The second article of impeachment might be that Trump encouraged and benefited from foreign interference in the 2016 election. This, too, is unforgivable. But, again, the broad outlines were known before the election — he invited Russia’s help, he crowed about WikiLeaks’ publication of stolen Democratic emails — and, again, he was elected anyway.

Again, this argument fails because it reads a moral mandate out of Trump's election loophole victory. But Hiatt's factual claims are also just wrong. The "broad outlines" of the election interference were not well known. We didn't know Trump's campaign had met with Russians offering dirt on Hillary Clinton. The idea that Russia was intervening at all was widely disputed, and many critics of the narrative suggested falsely that the WikiLeaks emails came from an internal leaker rather than a criminal hack. We also didn't know that Trump was lying about not having any business deals in Russia, and that at the time he was wrapping up the GOP nomination, his personal lawyer was negotiating a potential Trump Tower Moscow deal, which would have needed Kremlin approval.

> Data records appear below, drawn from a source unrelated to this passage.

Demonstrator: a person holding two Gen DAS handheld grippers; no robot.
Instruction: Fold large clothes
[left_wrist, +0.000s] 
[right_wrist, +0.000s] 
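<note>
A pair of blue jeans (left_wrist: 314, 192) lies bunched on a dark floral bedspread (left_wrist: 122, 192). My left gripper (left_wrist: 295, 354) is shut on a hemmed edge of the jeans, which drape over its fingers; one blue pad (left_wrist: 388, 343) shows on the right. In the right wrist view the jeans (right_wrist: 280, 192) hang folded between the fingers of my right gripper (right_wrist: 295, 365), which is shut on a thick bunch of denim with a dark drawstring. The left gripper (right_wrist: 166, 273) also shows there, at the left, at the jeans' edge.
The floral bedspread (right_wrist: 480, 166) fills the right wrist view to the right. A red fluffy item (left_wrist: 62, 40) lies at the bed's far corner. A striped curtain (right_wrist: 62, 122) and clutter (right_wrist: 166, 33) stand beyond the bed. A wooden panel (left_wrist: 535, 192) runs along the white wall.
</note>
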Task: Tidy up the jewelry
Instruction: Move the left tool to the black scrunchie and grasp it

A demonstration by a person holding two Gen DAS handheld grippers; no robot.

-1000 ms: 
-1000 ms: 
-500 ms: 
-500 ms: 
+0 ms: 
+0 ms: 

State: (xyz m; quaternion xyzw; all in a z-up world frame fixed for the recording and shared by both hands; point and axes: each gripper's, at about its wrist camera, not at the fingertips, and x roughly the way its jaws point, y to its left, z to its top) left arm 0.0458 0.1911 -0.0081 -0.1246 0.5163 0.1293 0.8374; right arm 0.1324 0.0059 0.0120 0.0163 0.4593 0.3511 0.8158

What's most incredible in Hiatt's piece is that, early on, he acknowledged that Trump is “uniquely unqualified to serve as president,” and "dangerous for the nation and the world.” If he sees some of Trump's flaws so clearly, why does he bend over backward to make bad arguments against impeachment?

It seems Hiatt, like a surprisingly large number of people in the media, have bought into a lot of the president and his allies' arguments about Trump's amazing electoral victory and his supposed vindication from the Mueller report. It's all transparently nonsense, of course. But if you say something with enough confidence and with the power of an entire political party and the White House behind you, some people will believe anything.